“Doctor, deciding to help someone without the tools is like trying to help someone who is drowning without being a lifeguard. If it’s okay with you, just take a punch, if it’s bad, you’ll drown too! “
Letizia Giorgini, psychologist, reflects with us on the meaning of help, and on the importance of its quality
It is a phrase that a patient told me a few months ago, it expresses the concept so well that it could be extended to all situations, but when it comes to mourning, it fits perfectly.
Because mourning is part of life, it affects everyone and we all feel a little lifeguard.
And mourners, especially if the loss concerns a child, if for some they are to be avoided like the plague, for others they are in the top ten of the needy, real poor people who have lost the meaning of life and who have need someone to show them the right way.
In my experience, fortunately I have never met poor parents, but many suffering people, and none of them felt better when they were treated like a poor child, nor did they appreciate the help of those who wanted to make a name on their skin or feel like a good person at their expense.
Most of the time it happens that when you act on the emotional wave of “giving a hand to the poor”, you say random things dictated by common sense, by your own experience or worse by the embarrassment of not knowing how to remain silent.
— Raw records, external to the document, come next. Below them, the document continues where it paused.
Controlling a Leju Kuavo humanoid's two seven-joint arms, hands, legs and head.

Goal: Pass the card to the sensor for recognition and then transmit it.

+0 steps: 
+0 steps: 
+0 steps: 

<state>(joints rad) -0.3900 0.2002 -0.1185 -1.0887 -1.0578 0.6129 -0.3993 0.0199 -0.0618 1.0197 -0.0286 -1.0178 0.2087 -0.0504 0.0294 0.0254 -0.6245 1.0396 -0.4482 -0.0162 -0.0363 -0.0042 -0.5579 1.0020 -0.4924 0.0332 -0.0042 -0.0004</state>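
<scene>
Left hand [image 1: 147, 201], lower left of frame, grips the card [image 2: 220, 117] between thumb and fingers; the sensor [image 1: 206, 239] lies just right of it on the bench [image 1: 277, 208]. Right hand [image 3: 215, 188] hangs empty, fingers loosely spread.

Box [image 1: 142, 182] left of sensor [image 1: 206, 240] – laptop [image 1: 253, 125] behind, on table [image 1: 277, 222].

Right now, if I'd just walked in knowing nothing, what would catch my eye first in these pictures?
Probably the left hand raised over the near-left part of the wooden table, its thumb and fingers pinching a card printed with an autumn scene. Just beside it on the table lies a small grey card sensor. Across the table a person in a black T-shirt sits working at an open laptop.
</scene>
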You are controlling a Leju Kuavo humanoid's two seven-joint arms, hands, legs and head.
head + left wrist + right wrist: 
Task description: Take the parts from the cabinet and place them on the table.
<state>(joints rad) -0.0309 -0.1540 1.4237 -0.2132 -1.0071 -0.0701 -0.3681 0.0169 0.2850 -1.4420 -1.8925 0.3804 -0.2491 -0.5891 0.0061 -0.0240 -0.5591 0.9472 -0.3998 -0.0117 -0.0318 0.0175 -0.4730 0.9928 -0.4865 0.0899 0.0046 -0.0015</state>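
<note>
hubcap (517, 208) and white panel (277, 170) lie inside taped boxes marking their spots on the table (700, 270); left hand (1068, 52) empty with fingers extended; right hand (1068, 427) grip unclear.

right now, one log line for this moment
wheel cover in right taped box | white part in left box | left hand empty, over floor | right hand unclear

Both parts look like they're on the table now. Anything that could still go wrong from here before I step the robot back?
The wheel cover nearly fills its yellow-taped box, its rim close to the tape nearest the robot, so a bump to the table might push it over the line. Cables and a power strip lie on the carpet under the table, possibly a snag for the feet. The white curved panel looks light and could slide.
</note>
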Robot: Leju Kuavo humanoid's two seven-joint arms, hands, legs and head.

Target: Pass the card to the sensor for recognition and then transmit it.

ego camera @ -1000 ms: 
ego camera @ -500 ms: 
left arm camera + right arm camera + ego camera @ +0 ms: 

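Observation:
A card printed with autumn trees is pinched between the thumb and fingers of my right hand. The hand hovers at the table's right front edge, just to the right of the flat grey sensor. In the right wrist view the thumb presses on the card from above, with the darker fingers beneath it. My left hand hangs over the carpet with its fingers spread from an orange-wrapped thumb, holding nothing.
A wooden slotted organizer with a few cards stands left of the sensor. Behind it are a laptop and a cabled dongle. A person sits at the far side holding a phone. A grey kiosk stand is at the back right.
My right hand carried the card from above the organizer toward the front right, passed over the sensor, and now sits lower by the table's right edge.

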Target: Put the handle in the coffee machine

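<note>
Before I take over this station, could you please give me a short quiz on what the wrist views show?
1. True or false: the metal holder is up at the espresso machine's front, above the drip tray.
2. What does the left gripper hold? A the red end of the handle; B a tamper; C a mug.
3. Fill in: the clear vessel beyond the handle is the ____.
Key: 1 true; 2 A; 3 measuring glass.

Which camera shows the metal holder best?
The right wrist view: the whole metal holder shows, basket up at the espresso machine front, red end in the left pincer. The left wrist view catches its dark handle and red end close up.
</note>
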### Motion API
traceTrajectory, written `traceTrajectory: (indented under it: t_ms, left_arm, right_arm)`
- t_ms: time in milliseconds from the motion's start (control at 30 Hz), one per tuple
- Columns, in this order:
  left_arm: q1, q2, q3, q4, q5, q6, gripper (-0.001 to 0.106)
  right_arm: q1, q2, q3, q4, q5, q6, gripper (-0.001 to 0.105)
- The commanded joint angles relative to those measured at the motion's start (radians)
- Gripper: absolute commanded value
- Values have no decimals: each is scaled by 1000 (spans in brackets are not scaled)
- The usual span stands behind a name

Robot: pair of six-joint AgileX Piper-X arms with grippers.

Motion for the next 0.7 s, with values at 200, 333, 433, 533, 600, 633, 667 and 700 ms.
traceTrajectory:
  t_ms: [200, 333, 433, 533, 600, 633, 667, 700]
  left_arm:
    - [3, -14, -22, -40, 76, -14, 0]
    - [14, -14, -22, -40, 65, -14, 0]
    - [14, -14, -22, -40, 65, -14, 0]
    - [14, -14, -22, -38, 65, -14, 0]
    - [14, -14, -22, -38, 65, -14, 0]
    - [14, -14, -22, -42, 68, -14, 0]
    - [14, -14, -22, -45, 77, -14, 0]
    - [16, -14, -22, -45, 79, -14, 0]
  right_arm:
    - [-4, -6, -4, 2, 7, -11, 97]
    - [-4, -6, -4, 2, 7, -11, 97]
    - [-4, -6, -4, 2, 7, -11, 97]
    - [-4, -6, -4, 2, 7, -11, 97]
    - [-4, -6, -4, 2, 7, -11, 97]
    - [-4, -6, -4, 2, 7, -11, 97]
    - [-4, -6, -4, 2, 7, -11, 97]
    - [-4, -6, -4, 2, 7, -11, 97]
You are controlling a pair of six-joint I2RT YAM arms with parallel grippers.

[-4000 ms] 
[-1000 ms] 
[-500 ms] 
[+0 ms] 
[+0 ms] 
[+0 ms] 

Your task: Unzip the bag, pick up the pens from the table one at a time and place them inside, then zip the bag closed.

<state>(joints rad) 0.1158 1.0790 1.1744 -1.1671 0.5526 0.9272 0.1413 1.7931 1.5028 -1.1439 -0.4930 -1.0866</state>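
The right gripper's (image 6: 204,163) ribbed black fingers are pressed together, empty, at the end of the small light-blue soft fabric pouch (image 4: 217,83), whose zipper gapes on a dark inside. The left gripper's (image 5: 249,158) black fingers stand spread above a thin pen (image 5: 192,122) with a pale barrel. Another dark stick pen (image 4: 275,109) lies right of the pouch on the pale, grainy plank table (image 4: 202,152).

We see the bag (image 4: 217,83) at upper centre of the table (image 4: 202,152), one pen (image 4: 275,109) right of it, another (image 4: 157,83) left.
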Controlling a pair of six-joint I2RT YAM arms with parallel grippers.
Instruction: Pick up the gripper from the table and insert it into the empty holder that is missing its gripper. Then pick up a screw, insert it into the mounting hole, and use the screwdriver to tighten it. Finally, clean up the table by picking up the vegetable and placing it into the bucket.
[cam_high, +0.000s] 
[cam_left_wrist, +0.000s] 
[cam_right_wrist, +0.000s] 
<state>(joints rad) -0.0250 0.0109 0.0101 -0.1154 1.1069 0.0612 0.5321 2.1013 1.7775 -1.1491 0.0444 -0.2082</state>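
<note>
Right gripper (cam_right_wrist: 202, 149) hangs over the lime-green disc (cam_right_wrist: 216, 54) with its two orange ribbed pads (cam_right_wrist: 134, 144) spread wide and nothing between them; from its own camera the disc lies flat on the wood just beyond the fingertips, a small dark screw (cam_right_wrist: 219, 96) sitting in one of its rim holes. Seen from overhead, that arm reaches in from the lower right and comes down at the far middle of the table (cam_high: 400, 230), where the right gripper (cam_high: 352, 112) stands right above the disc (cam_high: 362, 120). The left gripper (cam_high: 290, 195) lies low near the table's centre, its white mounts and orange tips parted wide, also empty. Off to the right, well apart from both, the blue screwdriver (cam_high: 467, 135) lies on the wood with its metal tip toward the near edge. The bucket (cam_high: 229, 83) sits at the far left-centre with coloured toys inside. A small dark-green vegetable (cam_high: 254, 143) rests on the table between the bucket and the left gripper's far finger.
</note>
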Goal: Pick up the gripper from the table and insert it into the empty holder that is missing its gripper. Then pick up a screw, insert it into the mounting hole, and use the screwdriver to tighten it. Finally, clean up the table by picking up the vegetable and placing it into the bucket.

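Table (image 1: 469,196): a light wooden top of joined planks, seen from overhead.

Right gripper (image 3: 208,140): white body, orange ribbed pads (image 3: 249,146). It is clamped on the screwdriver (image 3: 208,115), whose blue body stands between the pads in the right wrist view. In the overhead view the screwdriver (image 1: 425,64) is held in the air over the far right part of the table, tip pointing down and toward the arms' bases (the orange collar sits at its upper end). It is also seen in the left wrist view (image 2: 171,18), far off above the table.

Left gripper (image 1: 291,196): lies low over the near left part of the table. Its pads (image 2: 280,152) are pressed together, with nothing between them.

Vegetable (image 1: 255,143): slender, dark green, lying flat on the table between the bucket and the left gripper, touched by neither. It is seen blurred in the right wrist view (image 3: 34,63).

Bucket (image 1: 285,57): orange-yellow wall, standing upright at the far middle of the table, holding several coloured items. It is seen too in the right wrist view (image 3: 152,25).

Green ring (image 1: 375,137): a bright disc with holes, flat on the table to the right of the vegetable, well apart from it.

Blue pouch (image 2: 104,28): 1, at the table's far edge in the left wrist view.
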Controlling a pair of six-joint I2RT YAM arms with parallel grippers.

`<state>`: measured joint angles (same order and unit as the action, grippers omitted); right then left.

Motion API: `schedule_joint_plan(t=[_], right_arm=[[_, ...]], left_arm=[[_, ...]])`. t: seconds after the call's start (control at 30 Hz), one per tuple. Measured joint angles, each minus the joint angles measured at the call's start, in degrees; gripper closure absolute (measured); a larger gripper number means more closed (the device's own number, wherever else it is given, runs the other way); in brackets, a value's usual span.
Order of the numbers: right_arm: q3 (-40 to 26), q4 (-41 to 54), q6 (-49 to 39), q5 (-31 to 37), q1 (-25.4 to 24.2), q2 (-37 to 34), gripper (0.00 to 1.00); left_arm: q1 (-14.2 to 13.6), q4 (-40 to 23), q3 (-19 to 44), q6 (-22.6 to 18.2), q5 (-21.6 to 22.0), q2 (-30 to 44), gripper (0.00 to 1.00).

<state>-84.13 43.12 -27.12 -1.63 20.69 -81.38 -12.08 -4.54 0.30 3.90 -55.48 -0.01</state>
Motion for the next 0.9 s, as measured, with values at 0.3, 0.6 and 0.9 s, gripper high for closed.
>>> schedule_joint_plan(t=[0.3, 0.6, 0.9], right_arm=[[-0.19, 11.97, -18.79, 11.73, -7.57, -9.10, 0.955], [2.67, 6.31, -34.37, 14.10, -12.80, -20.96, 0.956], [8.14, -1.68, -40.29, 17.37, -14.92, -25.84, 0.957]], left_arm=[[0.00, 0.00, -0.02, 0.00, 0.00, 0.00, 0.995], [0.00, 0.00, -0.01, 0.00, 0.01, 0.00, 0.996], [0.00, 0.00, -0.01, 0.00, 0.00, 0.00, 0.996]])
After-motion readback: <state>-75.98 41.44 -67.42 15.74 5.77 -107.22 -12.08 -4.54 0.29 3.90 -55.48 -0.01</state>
And so, very often, I happen to have to pick up the pieces of bereaved parents who are told phrases, which if in other situations they could be tolerated, when you have just lost a child, they can be the straw that breaks the camel’s back.
And it turns out that those armed with common sense do worse than those who have the courage to keep quiet.
Even if we have all been through mourning sooner or later and we believe we have infallible tools (so much so that we are still here to tell it), the problem is that our methods, the tools we used, our pain was ours. and it is hardly perfectly adaptable to someone else’s life.
The risks of offering help in person to those who are suffering a lot, without being prepared to bear the consequences, are many and concern not only those we would like to help, but also well-meaning helpers.
By coming into contact with the pain of others, our own pain inevitably awakens and it could become very complicated and dangerous to try to manage your pain while someone else we have promised help and support is leaning on us.
To return to the opening sentence, the risk of drowning is really high and perhaps it would be worth asking ourselves the reasons that lead us to make the choice to throw ourselves into the water.
Is the drowning person someone else or is it me? Who do I want to save by throwing myself into the waves of the stormy sea? If chance helps me save the life of the drowning person, will anything change in my life and in the way I feel pain too?
And maybe it would not be more useful for both of us if instead of throwing myself in the water to risk my life and that of another person, I signaled to the lifeguard?